BEGIN
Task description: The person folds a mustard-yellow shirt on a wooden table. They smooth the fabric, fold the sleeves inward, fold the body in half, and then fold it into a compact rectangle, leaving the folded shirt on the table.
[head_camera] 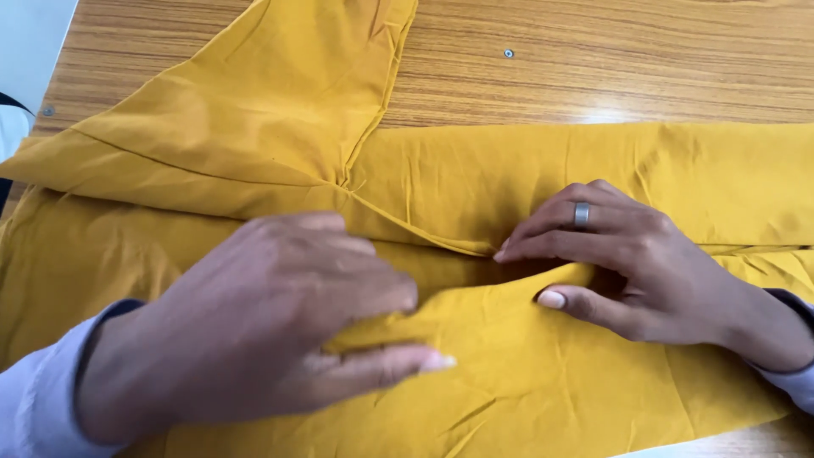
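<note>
A mustard-yellow garment [254,127] lies spread over a wooden table [610,59], folded into several layers. My left hand [263,322] rests on the cloth at lower left and pinches a raised fold between thumb and fingers. My right hand [627,263], with a ring on one finger, grips the same fold edge at centre right, thumb under the cloth and fingers on top. The fold runs between both hands near the middle of the view. Pale sleeves cover both wrists.
The wood-grain table top shows along the top edge and at the lower right corner. A small screw head [508,53] sits in the wood at the top. A white surface [25,42] lies beyond the table's left edge.
</note>
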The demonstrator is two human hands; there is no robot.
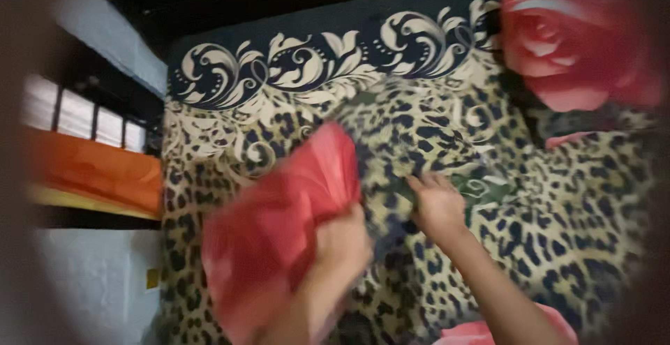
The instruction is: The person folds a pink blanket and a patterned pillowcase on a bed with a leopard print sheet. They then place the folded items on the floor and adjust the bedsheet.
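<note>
A red cloth (279, 219), blurred by motion, hangs in front of me over a bed. My left hand (342, 244) is closed on its right edge. My right hand (436, 205) rests on the leopard-print bedspread (558, 212), its fingers pinching dark fabric there. The bedspread has a dark band with cream scrolls (314, 59) at its far end and a large red rose print (565, 45) at the top right.
An orange cloth (98, 170) lies on a shelf at the left under a barred window (84, 115). A pale wall (91, 282) stands below it. More pink-red cloth (488, 332) shows at the bottom edge near my right forearm.
</note>
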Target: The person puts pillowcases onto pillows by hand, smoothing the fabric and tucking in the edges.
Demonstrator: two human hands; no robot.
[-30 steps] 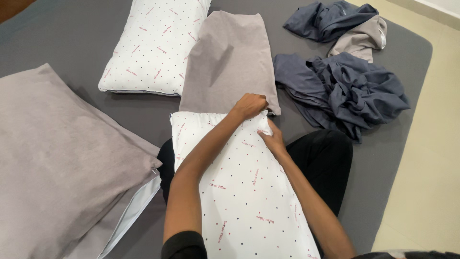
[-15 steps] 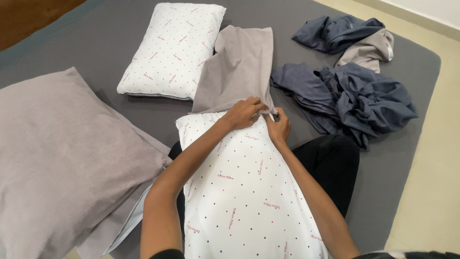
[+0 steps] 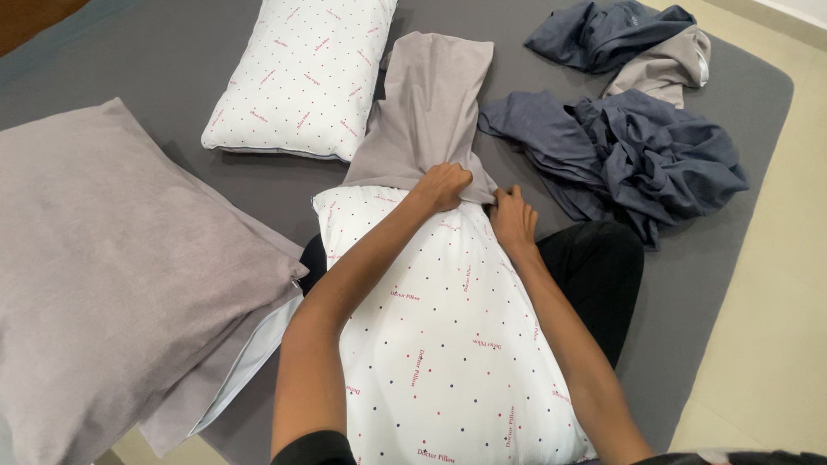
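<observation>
Taupe fabric pillowcase (image 3: 426,112) lies flat on a grey mattress (image 3: 164,60), its long axis running straight away from the seated person, its open mouth bunched at the far end of a white pillow with small red and dark dots (image 3: 439,336) that rests lengthwise across the person's lap. At far left sits a large pillow already in a taupe cover (image 3: 112,267); behind it, up the bed, a second bare white dotted pillow (image 3: 297,77) lies just beside the empty case. The left hand (image 3: 444,185) is closed in a fist on the case's hem at the pillow's top edge. The right hand (image 3: 512,220), just beside it, has its fingers curled shut over the same hem at the pillow's right corner. Both hands sit level at the mouth, so the case stretches directly beyond the grip, in line with the pillow. To the right, crumpled dark blue sheets (image 3: 637,164) are heaped well apart from the hands.
</observation>
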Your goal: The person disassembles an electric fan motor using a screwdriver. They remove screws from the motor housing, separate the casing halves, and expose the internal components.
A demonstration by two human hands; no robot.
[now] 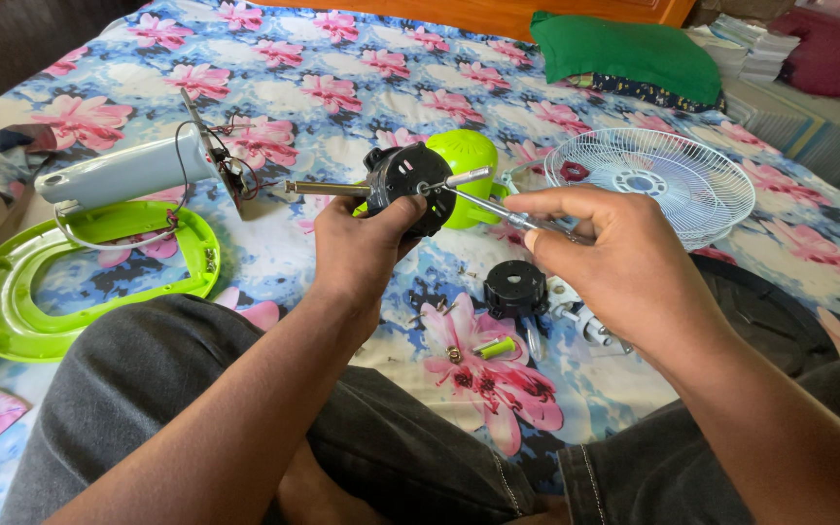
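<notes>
The left hand (360,255) grips a round black metal fan motor (408,188) from below, fingers wrapped around its body and thumb pressed on the near face, holding it up above the floral bedsheet (342,97). A brass-coloured steel shaft (326,188) sticks out of the motor toward the left. The right hand (614,261) pinches a slim silver screwdriver (483,207) between thumb and fingertips, fingers closed around its shank, the tip set against the centre of the motor's face. Just behind the motor lies a lime-green plastic housing (467,156). To the right rests a white wire fan guard (649,181), and nearer the knees a small black round cap (514,287) sits on the sheet beside loose screws and a white plastic piece (585,321). On the left lie a lime-green oval base (70,292) and a grey plastic column (123,173) with trailing wires. A green pillow (634,53) sits at the far edge.
</notes>
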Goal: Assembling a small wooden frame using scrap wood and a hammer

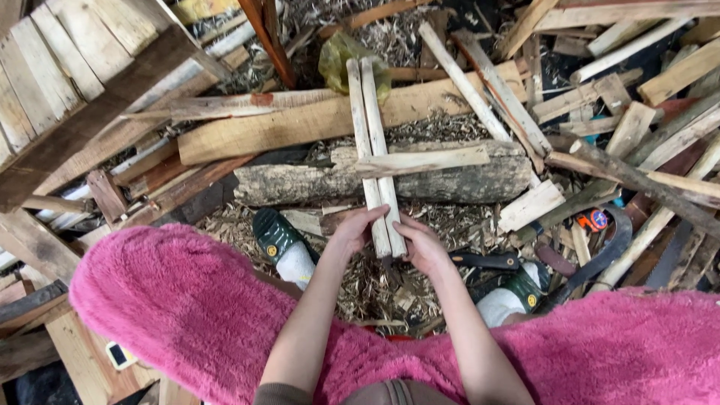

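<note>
Between your knees, both hands grip the near ends of two pale sticks held side by side: left hand wrapped on the left one, right hand on the right. Far ends reach past the log, w/ a short crosspiece lying over them on it. Judging by this, sticks are paired & aligned; nothing looks fastened yet. Curved blade and dark-handled tool lie just right of your right hand, untouched.
</note>
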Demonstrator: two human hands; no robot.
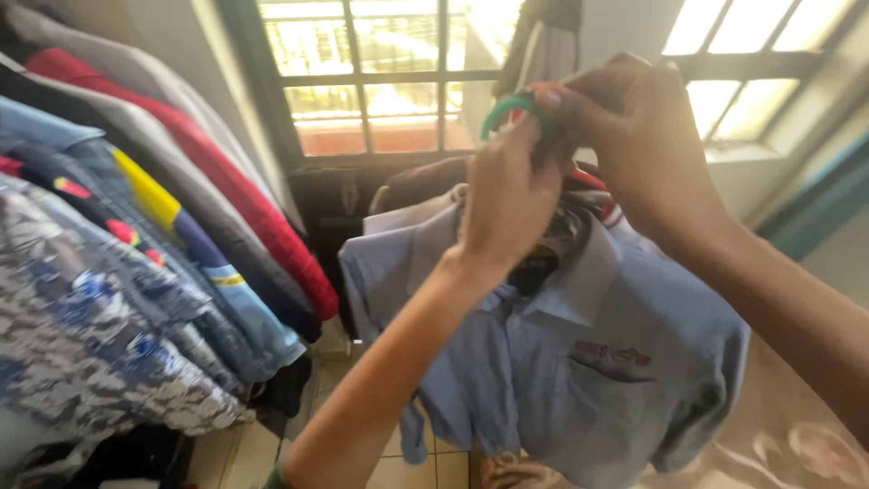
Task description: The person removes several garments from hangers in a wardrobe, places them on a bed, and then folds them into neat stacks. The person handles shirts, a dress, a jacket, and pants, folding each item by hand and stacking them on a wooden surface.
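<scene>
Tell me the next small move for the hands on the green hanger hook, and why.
Probably carry the green plastic hanger hook left toward the row of hung clothes: both the left hand and right hand grip it, with the light blue shirt already hanging below.

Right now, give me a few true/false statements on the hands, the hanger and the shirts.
1. Both hands are raised at the green hanger hook. True: the left hand and right hand meet there.
2. The shirt below the hands is red. False: it is light blue, with a collar and a chest pocket.
3. Clothes hang in a row on the left. True.
4. The window is covered by a curtain. False: it is bare and bright, with a grille.
5. The left hand rests on the floor. False: it is up at the hook.
</scene>
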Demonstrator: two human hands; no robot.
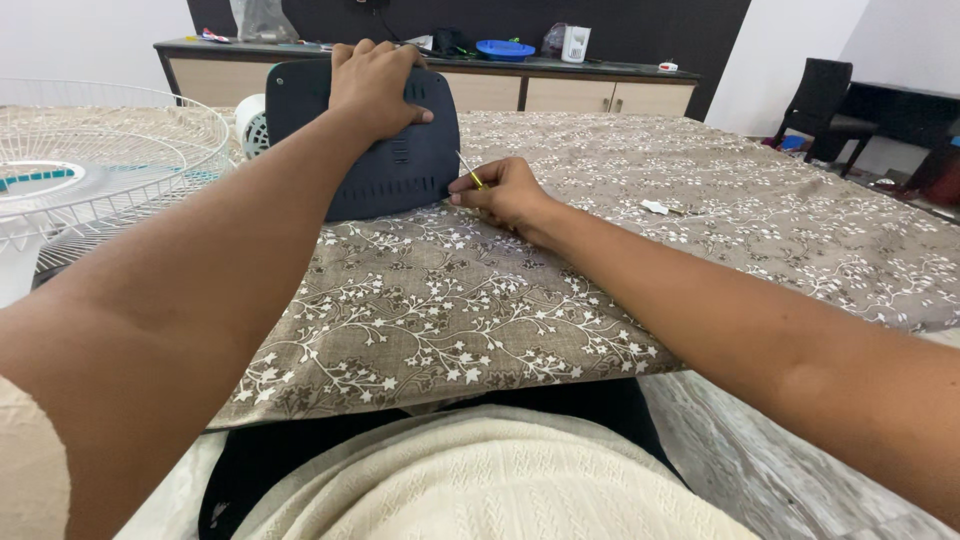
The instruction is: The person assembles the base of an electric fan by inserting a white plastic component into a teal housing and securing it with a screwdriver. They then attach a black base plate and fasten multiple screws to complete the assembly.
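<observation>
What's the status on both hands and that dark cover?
Left hand gripping top of dark fan motor cover, held upright on table. Right hand pinching small screwdriver, tip at cover's edge. Nothing in the way.

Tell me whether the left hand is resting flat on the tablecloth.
No: the left hand grips the top of the dark fan housing, above the tablecloth.

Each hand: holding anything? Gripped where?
Left hand grips the top edge of the dark blue fan motor cover, standing on the table. Right hand pinches a thin yellow-handled screwdriver by its handle, tip at the cover's side.
</observation>
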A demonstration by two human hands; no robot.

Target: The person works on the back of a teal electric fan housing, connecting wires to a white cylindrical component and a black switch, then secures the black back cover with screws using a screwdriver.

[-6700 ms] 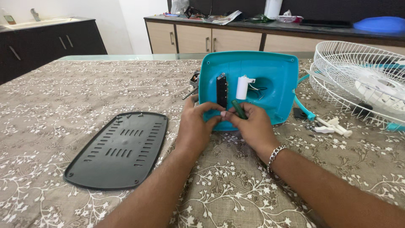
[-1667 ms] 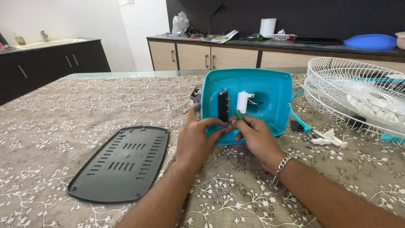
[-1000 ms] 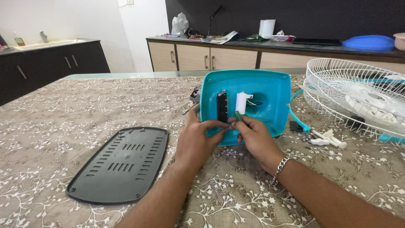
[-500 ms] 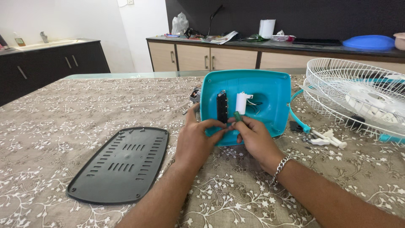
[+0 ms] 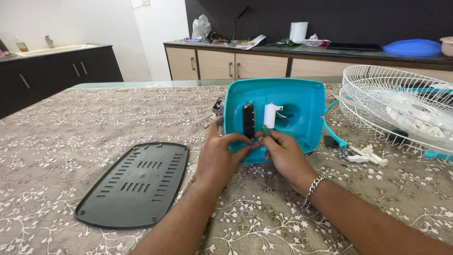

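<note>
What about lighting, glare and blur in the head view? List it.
Head view: even, soft indoor light; faint shadows under both hands on the floral brown tablecloth; mild sheen on the turquoise plastic fan base shell; the white wire fan guard stays sharp; the far counter is slightly soft.

Packaging/labels/signs/screens, head view only:

1. Clear plastic bag (image 5: 201, 26): far counter, left end, against the white wall. Crumpled, translucent grey-white, upright, knotted at top. Contents not discernible.
2. Printed papers (image 5: 245, 43), looks like a newspaper or leaflet: same counter, just right of the bag. Lying flat, one corner over the front edge. White w/ multicolour print.
3. Small bottle (image 5: 20, 46): side counter by the sink, far left. Pale body, orange-ish band that may be a label; too small to confirm.
4. Wall plate (image 5: 146, 2): top edge, white wall. White, square, partly cropped. Switch or sign, cannot tell.

Screens: none seen.
</note>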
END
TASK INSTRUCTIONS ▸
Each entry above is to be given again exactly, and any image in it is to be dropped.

SOLUTION FOR THIS PROBLEM ▸
Task description: The person folds a mustard-yellow shirt on a wooden table. They smooth the fabric, fold the sleeves inward, fold the body in half, and then fold it into a compact rectangle, leaving the folded shirt on the table.
[head_camera] 
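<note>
A mustard-yellow garment [254,127] lies spread over a wooden table [610,59], folded into several layers. My left hand [263,322] rests on the cloth at lower left and pinches a raised fold between thumb and fingers. My right hand [627,263], with a ring on one finger, grips the same fold edge at centre right, thumb under the cloth and fingers on top. The fold runs between both hands near the middle of the view. Pale sleeves cover both wrists.
The wood-grain table top shows along the top edge and at the lower right corner. A small screw head [508,53] sits in the wood at the top. A white surface [25,42] lies beyond the table's left edge.
</note>
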The demonstrator is two human hands; there is no robot.
The instruction is: The person folds a pink blanket and a patterned pillowcase on a bed with a leopard print sheet. They then place the folded items on the floor and adjust the bedsheet.
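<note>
A red cloth (279, 219), blurred by motion, hangs in front of me over a bed. My left hand (342, 244) is closed on its right edge. My right hand (436, 205) rests on the leopard-print bedspread (558, 212), its fingers pinching dark fabric there. The bedspread has a dark band with cream scrolls (314, 59) at its far end and a large red rose print (565, 45) at the top right.
An orange cloth (98, 170) lies on a shelf at the left under a barred window (84, 115). A pale wall (91, 282) stands below it. More pink-red cloth (488, 332) shows at the bottom edge near my right forearm.
</note>
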Target: The person puts pillowcases onto pillows by hand, smoothing the fabric and tucking in the edges.
Demonstrator: two human hands; no robot.
[-30 steps] 
[-15 steps] 
[+0 steps] 
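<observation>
Taupe fabric pillowcase (image 3: 426,112) lies flat on a grey mattress (image 3: 164,60), its long axis running straight away from the seated person, its open mouth bunched at the far end of a white pillow with small red and dark dots (image 3: 439,336) that rests lengthwise across the person's lap. At far left sits a large pillow already in a taupe cover (image 3: 112,267); behind it, up the bed, a second bare white dotted pillow (image 3: 297,77) lies just beside the empty case. The left hand (image 3: 444,185) is closed in a fist on the case's hem at the pillow's top edge. The right hand (image 3: 512,220), just beside it, has its fingers curled shut over the same hem at the pillow's right corner. Both hands sit level at the mouth, so the case stretches directly beyond the grip, in line with the pillow. To the right, crumpled dark blue sheets (image 3: 637,164) are heaped well apart from the hands.
</observation>
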Your goal: The person disassembles an electric fan motor using a screwdriver. They remove screws from the motor housing, separate the casing halves, and expose the internal components.
A demonstration by two human hands; no robot.
[now] 
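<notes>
The left hand (360,255) grips a round black metal fan motor (408,188) from below, fingers wrapped around its body and thumb pressed on the near face, holding it up above the floral bedsheet (342,97). A brass-coloured steel shaft (326,188) sticks out of the motor toward the left. The right hand (614,261) pinches a slim silver screwdriver (483,207) between thumb and fingertips, fingers closed around its shank, the tip set against the centre of the motor's face. Just behind the motor lies a lime-green plastic housing (467,156). To the right rests a white wire fan guard (649,181), and nearer the knees a small black round cap (514,287) sits on the sheet beside loose screws and a white plastic piece (585,321). On the left lie a lime-green oval base (70,292) and a grey plastic column (123,173) with trailing wires. A green pillow (634,53) sits at the far edge.
</notes>
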Goal: Assembling a small wooden frame using scrap wood and a hammer


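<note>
Between your knees, both hands grip the near ends of two pale sticks held side by side: left hand wrapped on the left one, right hand on the right. Far ends reach past the log, w/ a short crosspiece lying over them on it. Judging by this, sticks are paired & aligned; nothing looks fastened yet. Curved blade and dark-handled tool lie just right of your right hand, untouched.
</note>
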Demonstrator: two human hands; no robot.
Task description: The person removes several garments from hangers in a wardrobe, places them on a bed, and then folds them into neat stacks. The person handles shirts, a dress, a jacket, and pants, folding each item by hand and stacking them on a wooden surface.
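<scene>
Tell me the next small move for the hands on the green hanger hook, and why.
Probably carry the green plastic hanger hook left toward the row of hung clothes: both the left hand and right hand grip it, with the light blue shirt already hanging below.

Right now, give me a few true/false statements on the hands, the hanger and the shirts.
1. Both hands are raised at the green hanger hook. True: the left hand and right hand meet there.
2. The shirt below the hands is red. False: it is light blue, with a collar and a chest pocket.
3. Clothes hang in a row on the left. True.
4. The window is covered by a curtain. False: it is bare and bright, with a grille.
5. The left hand rests on the floor. False: it is up at the hook.
</scene>
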Demonstrator: two human hands; no robot.
The instruction is: The person assembles the base of an electric fan by inserting a white plastic component into a teal housing and securing it with a screwdriver. They then attach a black base plate and fasten multiple screws to complete the assembly.
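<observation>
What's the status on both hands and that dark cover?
Left hand gripping top of dark fan motor cover, held upright on table. Right hand pinching small screwdriver, tip at cover's edge. Nothing in the way.

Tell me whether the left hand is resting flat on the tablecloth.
No: the left hand grips the top of the dark fan housing, above the tablecloth.

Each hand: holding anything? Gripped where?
Left hand grips the top edge of the dark blue fan motor cover, standing on the table. Right hand pinches a thin yellow-handled screwdriver by its handle, tip at the cover's side.
</observation>
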A demonstration by two human hands; no robot.

Target: The person works on the back of a teal electric fan housing, connecting wires to a white cylindrical component and a black switch, then secures the black back cover with screws using a screwdriver.

[-6700 ms] 
[-1667 ms] 
[-1000 ms] 
[-500 ms] 
[+0 ms] 

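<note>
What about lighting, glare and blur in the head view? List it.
Head view: even, soft indoor light; faint shadows under both hands on the floral brown tablecloth; mild sheen on the turquoise plastic fan base shell; the white wire fan guard stays sharp; the far counter is slightly soft.

Packaging/labels/signs/screens, head view only:

1. Clear plastic bag (image 5: 201, 26): far counter, left end, against the white wall. Crumpled, translucent grey-white, upright, knotted at top. Contents not discernible.
2. Printed papers (image 5: 245, 43), looks like a newspaper or leaflet: same counter, just right of the bag. Lying flat, one corner over the front edge. White w/ multicolour print.
3. Small bottle (image 5: 20, 46): side counter by the sink, far left. Pale body, orange-ish band that may be a label; too small to confirm.
4. Wall plate (image 5: 146, 2): top edge, white wall. White, square, partly cropped. Switch or sign, cannot tell.

Screens: none seen.
</note>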

Nothing remains to be done in this exercise.